> _Brief_: Exact copies of all the lines below are wanted, without a single picture.
##### Recorded data
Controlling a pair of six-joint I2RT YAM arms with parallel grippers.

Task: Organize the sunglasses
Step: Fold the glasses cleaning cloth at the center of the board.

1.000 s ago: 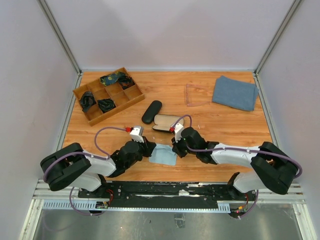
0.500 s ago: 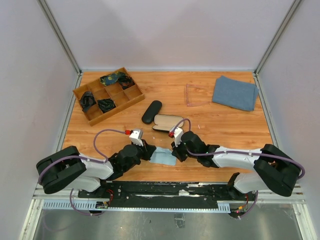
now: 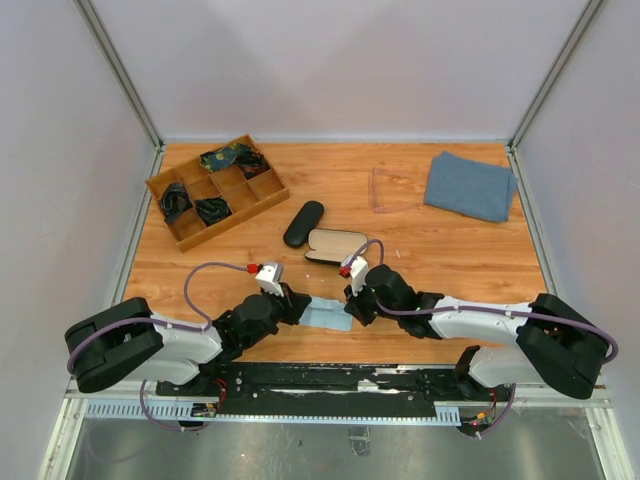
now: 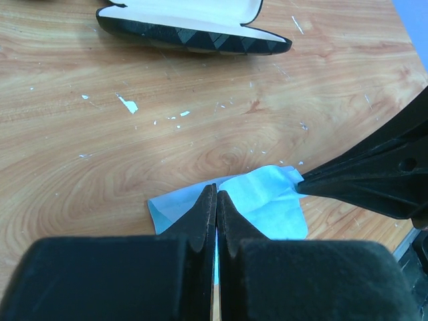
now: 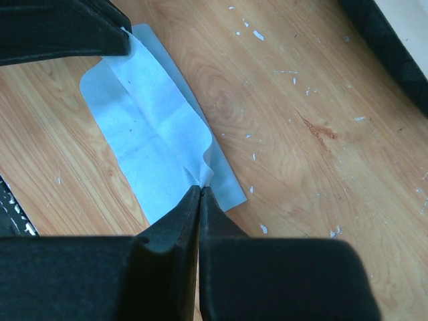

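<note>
Top view: pale pinkish sunglasses [image 3: 392, 190] lie far right, untouched. Left wrist: left hand [image 4: 215, 195] pinches the light blue cloth [image 4: 264, 197]. Right wrist: right hand [image 5: 200, 190] pinches its opposite edge — best lift both ends evenly.

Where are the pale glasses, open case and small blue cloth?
pale glasses [image 3: 394, 190]: top view, its clear middle.
open case [image 3: 335, 242]: top view, pale inner lining.
blue cloth [image 4: 264, 200]: left wrist view, flat middle.

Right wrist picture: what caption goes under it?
Right tool and left tool pinch opposite ends of the light blue cloth on the wooden table.
</note>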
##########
> _Problem solution_:
Controlling a pair of six-joint I2RT YAM arms with parallel grippers.

Task: Organize the sunglasses
Step: Fold the glasses cleaning cloth at the center of the board.

1.000 s ago: 
0.500 s ago: 
now: 
now: 
now: 

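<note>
Top view: pale pinkish sunglasses [image 3: 392, 190] lie far right, untouched. Left wrist: left hand [image 4: 215, 195] pinches the light blue cloth [image 4: 264, 197]. Right wrist: right hand [image 5: 200, 190] pinches its opposite edge — best lift both ends evenly.

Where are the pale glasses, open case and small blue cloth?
pale glasses [image 3: 394, 190]: top view, its clear middle.
open case [image 3: 335, 242]: top view, pale inner lining.
blue cloth [image 4: 264, 200]: left wrist view, flat middle.

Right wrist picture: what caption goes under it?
Right tool and left tool pinch opposite ends of the light blue cloth on the wooden table.
</note>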

The answer is now complete.